Говоря, он чуть-чуть разволновался. Через минуту он уже пожалеет, что был столь разговорчив.
— Вернемся к женитьбе, — сказал я ему. — Так чем же мои чувства могут оказаться хуже, чем у других?
— Тем, — ответил Дормуа, — что вы запрягаете быков позади плуга. Вы начинаете с плотского желания и превращаете его в чувство.
— А разве не так все происходит самым естественным образом?
— Абсолютно не так. Любовь приходит оттого, что мы бываем очарованы умом молодой женщины, ее дарованиями и вкусом. Потом это приводит к тому, что мы начинаем желать ее физически.
Я нагло расхохотался.
— Если я вас правильно понял, мы желаем женщину оттого, что она умеет поддержать разговор и играет на пианино. Это, по меньшей мере, нелогично. Заниматься любовью с хорошей пианисткой — просто расточительство. Лучше уж слушать, как она играет. В крайнем случае я допускаю, что если она красива, то ее талант может дополнить ее очарование. Но в противном случае я не вижу никакой связи между развлекательными искусствами и постелью.

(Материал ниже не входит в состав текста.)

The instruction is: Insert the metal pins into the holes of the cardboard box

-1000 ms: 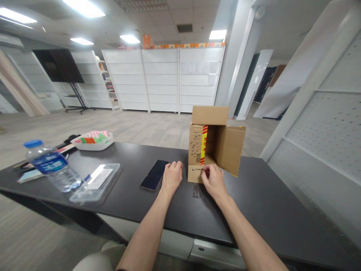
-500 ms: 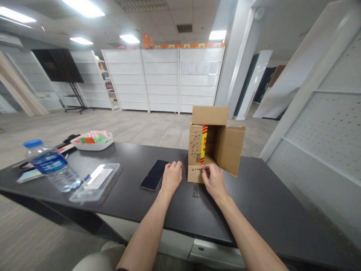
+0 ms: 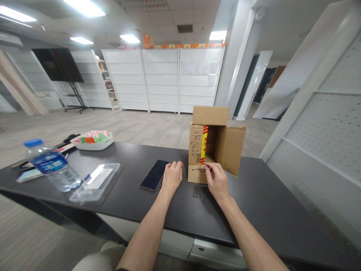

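A cardboard box (image 3: 195, 145) stands on its side on the dark table, its opening facing me and its flaps spread. Its low front flap (image 3: 197, 178) has a row of small dark holes and a round grey dot. My right hand (image 3: 217, 182) is at that flap's right end, thumb and index finger pinched together; whatever lies between them is too small to make out. Several thin metal nails or screws (image 3: 197, 190) lie in front of the flap. Loosely curled, my left hand (image 3: 172, 175) rests on the table between a phone (image 3: 154, 175) and the box.
Further left are a clear plastic case (image 3: 98, 182), a tilted water bottle (image 3: 53, 165) and a white basket (image 3: 94, 145) with colourful contents. The box's right flap (image 3: 231, 150) sticks out beyond my right hand. A perforated panel (image 3: 332, 124) borders the table's right side.
My right hand has shifted slightly right along the front flap, uncovering more of the row of holes. My left hand, the nails or screws and the phone look unmoved.
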`<act>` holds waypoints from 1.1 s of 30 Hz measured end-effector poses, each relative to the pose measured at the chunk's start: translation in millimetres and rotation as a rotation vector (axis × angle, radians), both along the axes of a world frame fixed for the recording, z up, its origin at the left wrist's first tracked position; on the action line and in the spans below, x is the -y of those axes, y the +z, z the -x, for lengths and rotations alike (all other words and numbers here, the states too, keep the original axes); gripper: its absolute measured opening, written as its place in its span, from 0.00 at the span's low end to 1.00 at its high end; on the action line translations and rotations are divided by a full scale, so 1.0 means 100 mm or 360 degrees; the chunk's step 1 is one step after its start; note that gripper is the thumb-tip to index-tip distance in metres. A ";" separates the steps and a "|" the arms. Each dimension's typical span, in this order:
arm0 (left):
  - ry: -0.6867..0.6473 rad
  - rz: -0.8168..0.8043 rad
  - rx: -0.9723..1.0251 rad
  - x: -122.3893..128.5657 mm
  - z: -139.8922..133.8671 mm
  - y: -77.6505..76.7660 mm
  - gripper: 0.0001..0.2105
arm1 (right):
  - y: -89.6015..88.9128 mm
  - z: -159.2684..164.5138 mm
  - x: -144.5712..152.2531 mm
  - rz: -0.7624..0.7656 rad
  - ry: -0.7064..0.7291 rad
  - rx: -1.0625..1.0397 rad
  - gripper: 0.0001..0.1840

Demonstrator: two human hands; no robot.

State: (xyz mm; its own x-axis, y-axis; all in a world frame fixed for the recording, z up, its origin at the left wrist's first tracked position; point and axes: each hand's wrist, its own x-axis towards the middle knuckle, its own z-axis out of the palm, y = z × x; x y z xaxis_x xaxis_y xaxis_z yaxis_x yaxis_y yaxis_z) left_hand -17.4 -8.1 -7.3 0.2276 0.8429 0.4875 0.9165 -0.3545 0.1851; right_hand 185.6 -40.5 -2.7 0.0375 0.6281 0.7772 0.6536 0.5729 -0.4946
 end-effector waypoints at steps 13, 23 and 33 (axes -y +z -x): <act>-0.0008 0.0019 -0.0015 -0.02 0.00 -0.02 0.08 | 0.16 -0.08 0.18 0.0103 0.0045 0.0011 0.07; -0.0005 0.0008 -0.0031 -0.03 0.00 -0.03 0.08 | 0.04 -0.15 0.56 0.0359 0.0302 0.0236 0.06; -0.0004 0.0014 -0.0017 0.00 0.00 0.01 0.08 | -0.10 -0.17 0.74 0.0502 0.0383 0.0370 0.08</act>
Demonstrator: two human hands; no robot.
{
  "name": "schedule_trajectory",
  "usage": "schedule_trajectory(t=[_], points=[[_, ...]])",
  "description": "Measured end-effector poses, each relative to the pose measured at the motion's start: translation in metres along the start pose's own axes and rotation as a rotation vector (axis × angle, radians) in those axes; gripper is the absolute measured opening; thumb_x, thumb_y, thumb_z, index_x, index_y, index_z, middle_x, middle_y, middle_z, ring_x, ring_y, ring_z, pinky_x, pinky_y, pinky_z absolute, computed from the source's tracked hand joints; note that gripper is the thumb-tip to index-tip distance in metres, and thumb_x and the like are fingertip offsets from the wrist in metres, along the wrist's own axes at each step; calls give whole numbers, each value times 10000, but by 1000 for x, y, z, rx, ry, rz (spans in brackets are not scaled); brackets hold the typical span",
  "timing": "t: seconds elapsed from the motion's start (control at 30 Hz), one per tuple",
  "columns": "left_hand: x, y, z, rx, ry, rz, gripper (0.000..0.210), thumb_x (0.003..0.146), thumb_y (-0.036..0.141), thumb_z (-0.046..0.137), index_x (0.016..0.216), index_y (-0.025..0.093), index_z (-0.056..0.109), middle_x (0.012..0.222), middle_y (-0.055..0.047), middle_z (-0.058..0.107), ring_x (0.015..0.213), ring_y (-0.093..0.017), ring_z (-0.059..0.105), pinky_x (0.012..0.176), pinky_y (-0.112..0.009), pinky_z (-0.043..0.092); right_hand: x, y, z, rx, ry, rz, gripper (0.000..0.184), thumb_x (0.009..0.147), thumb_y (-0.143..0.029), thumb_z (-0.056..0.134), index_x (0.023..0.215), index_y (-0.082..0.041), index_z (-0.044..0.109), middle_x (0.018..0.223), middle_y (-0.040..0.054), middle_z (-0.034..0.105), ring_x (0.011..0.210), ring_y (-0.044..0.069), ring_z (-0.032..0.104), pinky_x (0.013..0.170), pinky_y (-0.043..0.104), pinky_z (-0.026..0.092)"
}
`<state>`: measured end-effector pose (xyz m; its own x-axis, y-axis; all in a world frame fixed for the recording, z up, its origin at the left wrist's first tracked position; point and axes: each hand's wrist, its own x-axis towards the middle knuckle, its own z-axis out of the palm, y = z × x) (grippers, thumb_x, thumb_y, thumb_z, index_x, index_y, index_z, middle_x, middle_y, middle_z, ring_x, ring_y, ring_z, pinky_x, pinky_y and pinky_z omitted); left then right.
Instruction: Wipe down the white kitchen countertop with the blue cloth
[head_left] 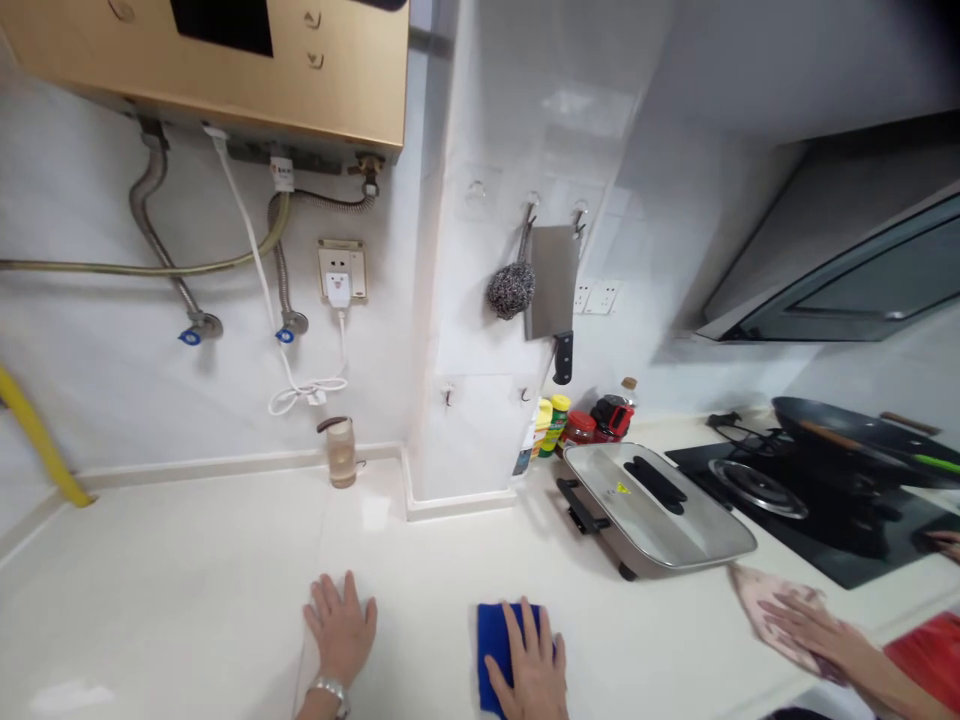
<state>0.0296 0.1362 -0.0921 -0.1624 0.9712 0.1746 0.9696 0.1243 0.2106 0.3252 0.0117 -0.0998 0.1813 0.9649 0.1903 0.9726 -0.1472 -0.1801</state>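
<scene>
On the white counter (187, 600), the left hand (342, 632) lay flat with its fingers spread. The right hand (532, 665) lay on the blue cloth (490, 628) — fingers spread too — between the left hand and the lidded pan (660, 530).

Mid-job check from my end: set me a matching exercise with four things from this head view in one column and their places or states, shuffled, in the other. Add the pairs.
Things
1. Left hand
2. Blue cloth
3. Cleaver
4. Lidded pan

Places or states
A. Hanging from a wall hook
B. Under the right hand
C. On the white counter beside the hob
D. Spread open, holding nothing

Pairs: 1-D, 2-B, 3-A, 4-C
</scene>
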Motion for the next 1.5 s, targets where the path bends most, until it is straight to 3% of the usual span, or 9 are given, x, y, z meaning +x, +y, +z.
schedule_trajectory(t=[0.13,0.27,0.43,0.63,0.77,1.0,1.23,1.33,1.5], points=[[30,15,-1,-72,-77,182,549,945,308,353,1445,112,466,1593,-202,340,1512,-344,224,1194,-560,279,-1,-7,30,-8,54,-5,673,861,-615,513,1463,-318,464,1534,119,428,1387,491,372,1014,736,370],[53,53,12,-148,-93,255,564,942,315,356,1461,111,440,1578,-186,376,1487,-331,300,1199,-557,294,9,3,37,-25,123,-32,585,817,-434,592,1397,-381,540,1476,77,514,1296,464,494,916,659,479],[58,88,36,-136,137,259,579,898,308,448,1444,116,471,1551,-210,415,1474,-422,286,1193,-645,252,36,27,27,220,136,-26,474,830,-359,580,1301,-343,633,1377,45,613,1229,400,555,911,562,524],[58,89,45,-153,287,356,675,888,285,479,1527,149,308,1629,-200,255,1522,-421,108,1195,-626,275,108,41,10,896,289,459,650,860,-660,495,1270,-169,606,1196,115,695,1093,301,633,949,425,521],[61,89,44,-137,302,388,714,905,264,456,1560,190,185,1670,-184,107,1526,-420,81,1178,-641,297,175,40,1,793,445,573,746,894,-660,376,1350,-86,518,1237,186,648,1116,326,597,970,470,486],[62,86,41,-99,135,372,719,911,302,452,1566,210,169,1668,-165,147,1534,-403,32,1189,-637,289,214,1,25,164,385,482,625,969,-392,284,1432,4,422,1414,305,495,1327,453,396,997,698,322],[61,87,41,-118,69,344,658,910,234,424,1546,199,260,1672,-168,124,1538,-385,-5,1206,-630,246,188,-99,48,110,128,289,615,947,-272,269,1488,10,341,1487,332,395,1337,480,386,980,727,310],[62,83,43,-129,53,341,627,915,196,392,1533,227,298,1665,-150,178,1542,-356,33,1211,-606,254,178,-120,44,125,17,159,603,926,-245,326,1496,-53,365,1527,272,380,1368,448,367,1034,709,284],[67,80,43,-145,63,323,558,933,212,365,1489,212,400,1620,-171,303,1525,-366,161,1200,-592,285,162,-105,15,253,-216,-265,636,890,-330,466,1514,-265,368,1620,54,299,1456,345,273,1154,582,245]])
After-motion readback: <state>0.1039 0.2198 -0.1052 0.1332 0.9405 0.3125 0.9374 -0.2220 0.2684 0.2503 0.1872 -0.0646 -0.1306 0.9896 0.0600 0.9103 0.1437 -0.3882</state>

— Вы высмеиваете мою мысль, — сказал Дормуа. — И тем не менее любовью должно называться явление именно такого рода.
Я вышел от Дормуа ужасно раздраженным. Я очередной раз задал себе вопрос, какой бес толкнул меня начать это странное исследование, предметом которого был я сам и которое к тому же больше меня совершенно не забавляло. Я утратил всякое доверие к психоанализу. А через день, словно желая довести меня до предела, Дормуа заявил мне, что переходит к другой методике.
Я узнал, что моя натура, поглощенная одними ощущениями, остро нуждается в терапии, которая способствовала бы ее нравственному возвышению. Подобно тому как у некоторых людей бывает опущение желудка, так у меня наблюдалось опущение души. Речь шла, конечно, не о том, чтобы заставить меня носить бандаж: мой случай был осложнен тем, что, не видя снов, я не имел возможности с их помощью воспарить над действительностью, в которой, признаться, так хорошо себя чувствовал. Мы тотчас же предприняли любопытное упражнение под названием «сон наяву», после которого я вообще перестал воспринимать моего психиатра всерьез.
Чтобы заставить меня подняться в высшие слои, откуда я был изгнан, он попросил меня представить себе, что я поднимаюсь на небо, что небо зовет меня, тянет к себе. По мере того как я буду подниматься, я должен был вслух описывать все, что увижу.
В этой безлюдной вселенной я не очень-то много увидел. Поднимался я с трудом.
— Это говорит о том, — промолвил Дормуа, — насколько вам необходимо упражняться.
Сначала я вообще ничего в небе не видел, потом напал на жилу, которую и использовал до полного истощения. Я описал одну за другой гравюры из моей «Священной истории», о которых у меня сохранились воспоминания и которые, как мне казалось, были тут уместными. Затем небо опять опустело, а восхождение стало утомительным.